The Port Elizabeth High Court has described a Summerstrand property owner's decision to convert his Sixth Avenue house into an 11-bedroom guesthouse as a form of urban bullying and has given owner Marais Ellis two months to demolish it.

Ellis and the MEC for Local Government Mlibo Qoboshiyane have also been summoned to court to explain why they allegedly refused to comply with previous court orders.

The application, brought by Dr Phillipus van Rensburg and his wife Wilma, signalled a possible end to a six-year legal war between the neighbours.

In her judgment, Judge Elna Revelas said there were restrictive conditions on the title deed for the Ellis property stating it could be used for residential purposes only and that one house could be built for the use of one family.

There is a further restriction that no more than half of the property must be covered by any building and that buildings must be erected within certain building lines.

The court heard that the requirement that property owners must build within the building lines were there to protect the sea view of the neighbours. In September 2006, Ellis approached his neighbours to say he planned to build a second house on the property.

The neighbours objected.

Ellis did not continue with a second building, but started making changes to the existing house - converting the single storey house to a double storey with 11 bedrooms and 11 parking bays.

These building plans were approved by the municipality.

A veritable legal war with his neighbours followed. In 2007, however, the municipality approved his plans to run a six-bedroom guesthouse.

Ellis still had to apply for the restrictive conditions on his title deed to be lifted. A barrage of objections from neighbours and more litigation followed.

In 2009, the court ordered that the part of the building that encroached the building line must be demolished. This did not happen.

Then Qoboshiyane agreed to lift the restrictive conditions on Ellis's title deed. Judge Revelas found that in doing so he had ignored 94 objections from neighbours that raised many legitimate concerns and were substantial and based on sound reasoning.

She said that Ellis's neighbours "correctly complained that these were just brushed aside".

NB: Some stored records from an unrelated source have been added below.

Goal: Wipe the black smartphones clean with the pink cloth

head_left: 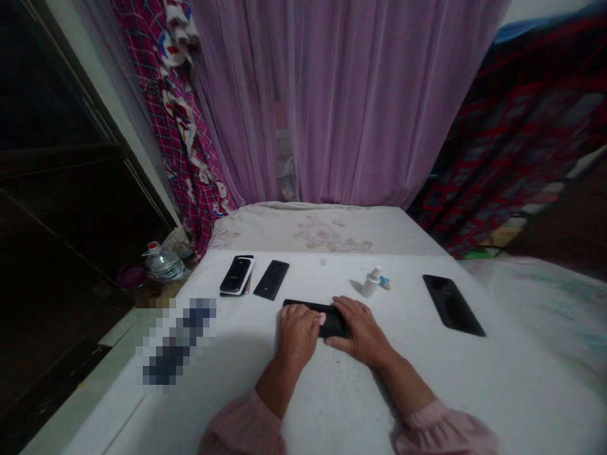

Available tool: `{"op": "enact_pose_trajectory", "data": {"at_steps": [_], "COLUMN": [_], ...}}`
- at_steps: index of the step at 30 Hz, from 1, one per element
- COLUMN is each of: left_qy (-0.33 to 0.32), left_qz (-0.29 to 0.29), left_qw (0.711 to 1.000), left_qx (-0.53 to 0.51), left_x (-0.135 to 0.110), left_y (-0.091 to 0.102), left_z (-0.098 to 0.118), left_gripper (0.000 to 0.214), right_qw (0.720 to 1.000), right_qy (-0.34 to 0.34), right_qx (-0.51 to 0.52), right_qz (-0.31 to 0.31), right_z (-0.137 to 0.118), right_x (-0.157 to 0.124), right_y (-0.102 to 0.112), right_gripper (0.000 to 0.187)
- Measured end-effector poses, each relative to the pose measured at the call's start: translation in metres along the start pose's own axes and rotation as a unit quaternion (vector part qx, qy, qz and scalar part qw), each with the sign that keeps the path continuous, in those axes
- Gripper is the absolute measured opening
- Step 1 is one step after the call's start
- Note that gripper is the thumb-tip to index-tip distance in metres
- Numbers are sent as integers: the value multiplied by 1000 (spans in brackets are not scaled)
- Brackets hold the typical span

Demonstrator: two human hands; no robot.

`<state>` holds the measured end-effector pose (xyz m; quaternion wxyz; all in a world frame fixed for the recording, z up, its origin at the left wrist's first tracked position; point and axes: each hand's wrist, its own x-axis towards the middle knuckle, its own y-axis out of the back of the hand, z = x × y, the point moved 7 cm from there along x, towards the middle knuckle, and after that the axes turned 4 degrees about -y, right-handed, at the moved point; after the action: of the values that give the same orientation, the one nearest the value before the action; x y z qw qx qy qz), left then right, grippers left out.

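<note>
A black phone lies sideways on the white table cover, partly hidden under both hands. My left hand rests over its left end, fingers closed on a small pink piece, perhaps cloth or sponge, pressed against the phone. Gripping the right end is my right hand, with the thumb on the near edge and the fingers along the far one. Just beyond the right hand stands a small white spray bottle. A blue and white scrap lies beside it.
A stack of phones sits at the far left, with another dark phone to its right. On the right lies a black tablet. A blurred-out patch covers something at left. A water bottle stands beyond the table's left edge.
</note>
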<state>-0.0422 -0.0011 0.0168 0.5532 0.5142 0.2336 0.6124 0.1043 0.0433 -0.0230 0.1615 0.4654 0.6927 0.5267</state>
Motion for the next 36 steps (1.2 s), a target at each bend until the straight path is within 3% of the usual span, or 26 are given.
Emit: {"op": "enact_pose_trajectory", "data": {"at_steps": [6, 15, 19, 24, 32, 36], "left_qy": [-16, 90, 106, 88, -5, -50], "left_qz": [-3, 68, 74, 71, 23, 2], "left_qw": [1000, 992, 989, 992, 1000, 998], "left_qx": [-10, 60, 77, 60, -7, -38], "left_x": [0, 0, -1, 0, 0, -1], "left_y": [0, 24, 25, 22, 5, -2], "left_z": [1, -53, -62, -52, -5, 7], "left_gripper": [17, 20, 21, 19, 17, 15], "right_qw": [1000, 1000, 1000, 1000, 1000, 1000], "right_qy": [8, 7, 3, 4, 18, 17], "right_qx": [-2, 5, 2, -2, 9, 2], "right_qz": [3, -2, -7, -3, 11, 16], "right_z": [0, 0, 0, 1, 1, 0], "right_x": [0, 0, 0, 0, 0, -1], "right_y": [-1, 0, 0, 0, 0, 0], "right_gripper": [81, 81, 81, 80, 83, 82]}}
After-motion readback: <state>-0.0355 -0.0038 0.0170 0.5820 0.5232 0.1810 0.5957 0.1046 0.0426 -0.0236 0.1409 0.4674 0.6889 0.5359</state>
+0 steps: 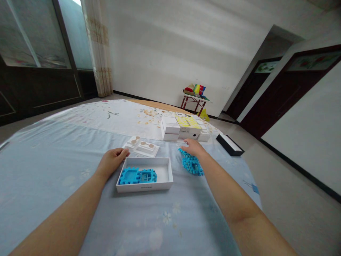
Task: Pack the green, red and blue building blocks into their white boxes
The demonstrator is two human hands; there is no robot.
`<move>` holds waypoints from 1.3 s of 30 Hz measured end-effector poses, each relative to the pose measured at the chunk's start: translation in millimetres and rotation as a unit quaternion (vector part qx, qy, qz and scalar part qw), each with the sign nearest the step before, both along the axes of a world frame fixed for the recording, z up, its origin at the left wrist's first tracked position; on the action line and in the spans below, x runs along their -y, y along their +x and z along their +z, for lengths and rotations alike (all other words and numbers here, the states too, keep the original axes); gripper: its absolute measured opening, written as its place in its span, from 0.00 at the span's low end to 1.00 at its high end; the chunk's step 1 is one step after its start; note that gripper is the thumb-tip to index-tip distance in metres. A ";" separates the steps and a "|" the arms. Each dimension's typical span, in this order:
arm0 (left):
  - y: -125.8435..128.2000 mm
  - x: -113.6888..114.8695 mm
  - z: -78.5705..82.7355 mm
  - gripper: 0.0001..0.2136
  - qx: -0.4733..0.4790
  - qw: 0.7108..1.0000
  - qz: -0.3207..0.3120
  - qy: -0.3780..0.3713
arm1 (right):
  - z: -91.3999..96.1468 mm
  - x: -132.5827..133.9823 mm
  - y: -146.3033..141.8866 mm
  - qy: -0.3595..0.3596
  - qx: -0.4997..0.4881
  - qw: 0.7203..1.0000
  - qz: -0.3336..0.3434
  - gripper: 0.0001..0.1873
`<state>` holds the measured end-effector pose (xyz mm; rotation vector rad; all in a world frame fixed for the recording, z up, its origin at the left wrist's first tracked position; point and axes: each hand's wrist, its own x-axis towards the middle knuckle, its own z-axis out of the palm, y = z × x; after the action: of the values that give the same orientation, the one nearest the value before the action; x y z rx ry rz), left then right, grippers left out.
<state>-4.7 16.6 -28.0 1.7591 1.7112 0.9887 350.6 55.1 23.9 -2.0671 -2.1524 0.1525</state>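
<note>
A shallow white box [163, 185] lies on the pale blue sheet in front of me, with two flat blue toothed puzzle pieces [137, 175] inside it at the left. My left hand [113, 159] rests at the box's far left corner, its fingers curled against the rim. My right hand [193, 147] lies over the far end of a pile of several more blue puzzle pieces [190, 164] just right of the box. Its fingers are bent down onto the pile, and what they hold, if anything, is hidden.
A white moulded insert [141, 145] lies behind the box. Further back sit white boxes [170, 128] and a yellow booklet [187, 121]. A black-and-white box lid [229, 144] lies at the bed's right edge. A small red table [195, 100] stands by the wall.
</note>
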 end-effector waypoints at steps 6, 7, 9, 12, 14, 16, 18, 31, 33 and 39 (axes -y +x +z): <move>1.5 0.4 1.1 0.22 -0.004 1.000 0.004 -0.004 | -14.9 -8.1 4.2 -0.043 0.036 0.998 -0.019 0.26; 1.3 0.0 0.5 0.22 -0.005 1.000 0.005 -0.005 | -14.0 -8.7 5.2 -0.042 0.041 0.998 -0.023 0.26; 0.4 -1.3 -1.2 0.22 -0.008 1.000 0.004 -0.009 | -10.6 -9.3 8.0 -0.042 0.050 0.997 -0.031 0.26; -0.8 -3.0 -3.7 0.22 -0.010 1.000 -0.001 -0.010 | -5.8 -8.1 9.9 -0.047 0.063 0.996 -0.037 0.25; -0.9 -3.2 -4.1 0.22 -0.012 1.000 -0.005 -0.010 | -4.9 -6.2 6.6 -0.048 0.068 0.996 -0.042 0.26; -0.5 -2.6 -3.2 0.22 -0.016 1.000 -0.007 -0.010 | -6.1 -4.4 -0.1 -0.049 0.075 0.995 -0.045 0.30; -0.1 -1.5 -1.5 0.22 -0.020 1.000 -0.006 -0.008 | -7.4 -3.2 -7.9 -0.053 0.087 0.994 -0.043 0.32; -1.3 -2.8 -3.2 0.21 -0.020 1.000 -0.008 0.001 | 15.9 7.8 -15.6 -0.077 0.148 0.986 -0.006 0.34; -0.5 -1.4 -1.0 0.21 -0.019 1.000 -0.008 0.003 | 12.6 8.8 -15.6 -0.093 0.153 0.984 -0.011 0.32; 2.2 3.1 4.9 0.21 0.000 1.000 0.001 0.000 | 3.1 3.6 -4.9 -0.109 0.126 0.986 0.010 0.27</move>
<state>-2.4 13.6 -23.1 1.7575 1.7123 0.9901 345.6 51.5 26.9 -2.2937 -2.4004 0.1408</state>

"If Ellis and the MEC had their way, only landowners who have the largest and highest dwellings will have a sea view," she said.

Judge Revelas said Qoboshiyane should have read and not just ignored all the judgments in this drawn-out legal saga.

She found that he did not apply his mind or the correct legal principles when lifting the restrictive conditions and set aside his decision to do so. She said this case was an example of people who just ignored court orders as they saw fit.